WHAT THIS TASK INVOLVES>
Write out the data below in full, unchanged, minus the images.

SUPPLIED INFORMATION>
□ □ □
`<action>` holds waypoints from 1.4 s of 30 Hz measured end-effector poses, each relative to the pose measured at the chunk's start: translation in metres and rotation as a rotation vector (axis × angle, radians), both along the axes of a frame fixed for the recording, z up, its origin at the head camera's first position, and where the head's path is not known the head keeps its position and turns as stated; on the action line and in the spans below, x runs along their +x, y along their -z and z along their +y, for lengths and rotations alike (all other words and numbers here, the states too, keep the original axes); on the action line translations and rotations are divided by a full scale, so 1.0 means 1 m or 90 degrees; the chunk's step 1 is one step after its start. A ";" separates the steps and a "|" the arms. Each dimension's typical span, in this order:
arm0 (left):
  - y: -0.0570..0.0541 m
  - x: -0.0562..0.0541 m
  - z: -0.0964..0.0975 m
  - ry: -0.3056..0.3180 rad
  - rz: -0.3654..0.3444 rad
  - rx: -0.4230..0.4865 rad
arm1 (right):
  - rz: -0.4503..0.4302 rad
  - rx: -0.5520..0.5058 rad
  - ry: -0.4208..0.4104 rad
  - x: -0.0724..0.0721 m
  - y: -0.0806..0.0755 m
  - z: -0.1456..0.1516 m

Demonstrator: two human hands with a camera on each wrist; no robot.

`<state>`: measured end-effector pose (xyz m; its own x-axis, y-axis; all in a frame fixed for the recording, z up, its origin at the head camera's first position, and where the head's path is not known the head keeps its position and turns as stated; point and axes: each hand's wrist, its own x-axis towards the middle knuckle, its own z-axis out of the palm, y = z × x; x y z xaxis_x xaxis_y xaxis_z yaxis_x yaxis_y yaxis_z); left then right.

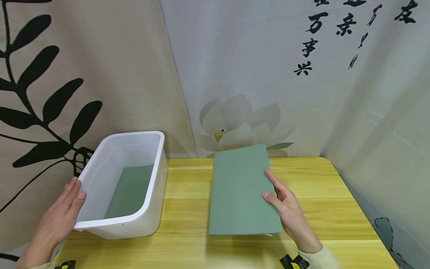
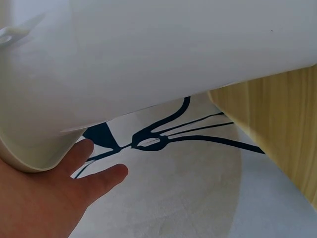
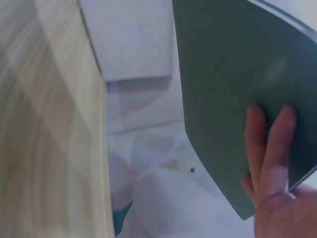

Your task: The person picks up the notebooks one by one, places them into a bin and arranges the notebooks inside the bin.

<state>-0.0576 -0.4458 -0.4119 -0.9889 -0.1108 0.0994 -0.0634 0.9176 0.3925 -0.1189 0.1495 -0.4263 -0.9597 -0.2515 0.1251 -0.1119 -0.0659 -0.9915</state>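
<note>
My right hand (image 1: 291,210) grips a thin green-covered book (image 1: 240,194) by its right edge. The thumb lies on the near cover, and in the right wrist view fingers (image 3: 270,144) spread across the other cover. The book is tilted up over the table, casting a shadow below it. On the left, my left hand (image 1: 60,215) rests along the rim of a white plastic bin (image 1: 155,215), fingers extended on its outer side. Another flat green thing (image 1: 132,190), like the book's cover in colour, lies on the bin's floor.
Bin and book are over a wooden table (image 1: 188,209). Its rounded far right corner and right edge show. Hanging cloth (image 1: 252,56) with writing and a printed flower closes off the back; another cloth (image 1: 127,67) with dark leaves is at the left.
</note>
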 end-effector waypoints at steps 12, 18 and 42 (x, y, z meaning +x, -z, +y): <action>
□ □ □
EXERCISE OUTPUT>
`<action>` holds waypoints from 1.4 s of 30 Hz measured end-effector poses, each relative to the pose measured at the chunk's start: translation in metres and rotation as a rotation vector (axis × angle, radians), both along the axes of a frame fixed for the recording, z up, its origin at the head camera's first position, and where the head's path is not known the head keeps its position and turns as stated; on the action line and in the spans below, x runs along their +x, y along their -z and z along their +y, for lengths and rotations alike (all other words and numbers here, the states too, keep the original axes); on the action line translations and rotations are divided by a full scale, so 1.0 means 1 m or 90 degrees; the chunk's step 1 is one step after its start. A ";" separates the steps and a "|" the arms. Each dimension's typical span, in this order:
arm0 (left):
  - y: -0.0570..0.0541 m
  - x: -0.0562..0.0541 m
  - z: -0.0964..0.0975 m
  - ry: -0.3056..0.3180 rad
  - rz: -0.3654..0.3444 rad
  - rx: -0.4230..0.4865 rad
arm1 (right):
  - rz: -0.4503..0.4302 rad
  - rx: -0.5520..0.5058 rad
  - ry: -0.4208..0.4104 rad
  - x: -0.0724..0.0721 m
  - y: -0.0806..0.0755 m
  - z: -0.1456..0.1516 m

Demonstrator: two human hands with a camera on each wrist; no robot.

`<state>`: measured end-effector pose (xyz m; its own x-axis, y-axis; all in a frame fixed for the recording, z up, its origin at the head camera's first position, and where the head's path is not known the head keeps its position and turns as stated; point and axes: each hand's wrist, its own x-axis towards the middle knuckle, its own z-axis out of the palm, y = z × x; x y z xaxis_x xaxis_y xaxis_z yaxis_x yaxis_y yaxis_z); left then right.


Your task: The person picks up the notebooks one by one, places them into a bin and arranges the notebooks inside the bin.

<state>-0.0576 -0.4458 -0.4119 -0.9889 -0.1108 0.0994 -0.0634 0.9176 0.3925 -0.1189 0.1495 -0.4263 -0.9597 -0.2515 0.1251 -0.1119 -0.0659 -0.9915</state>
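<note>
My right hand (image 1: 291,210) grips a thin green-covered book (image 1: 240,194) by its right edge. The thumb lies on the near cover, and in the right wrist view fingers (image 3: 270,144) spread across the other cover. The book is tilted up over the table, casting a shadow below it. On the left, my left hand (image 1: 60,215) rests along the rim of a white plastic bin (image 1: 155,215), fingers extended on its outer side. Another flat green thing (image 1: 132,190), like the book's cover in colour, lies on the bin's floor.
Bin and book are over a wooden table (image 1: 188,209). Its rounded far right corner and right edge show. Hanging cloth (image 1: 252,56) with writing and a printed flower closes off the back; another cloth (image 1: 127,67) with dark leaves is at the left.
</note>
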 end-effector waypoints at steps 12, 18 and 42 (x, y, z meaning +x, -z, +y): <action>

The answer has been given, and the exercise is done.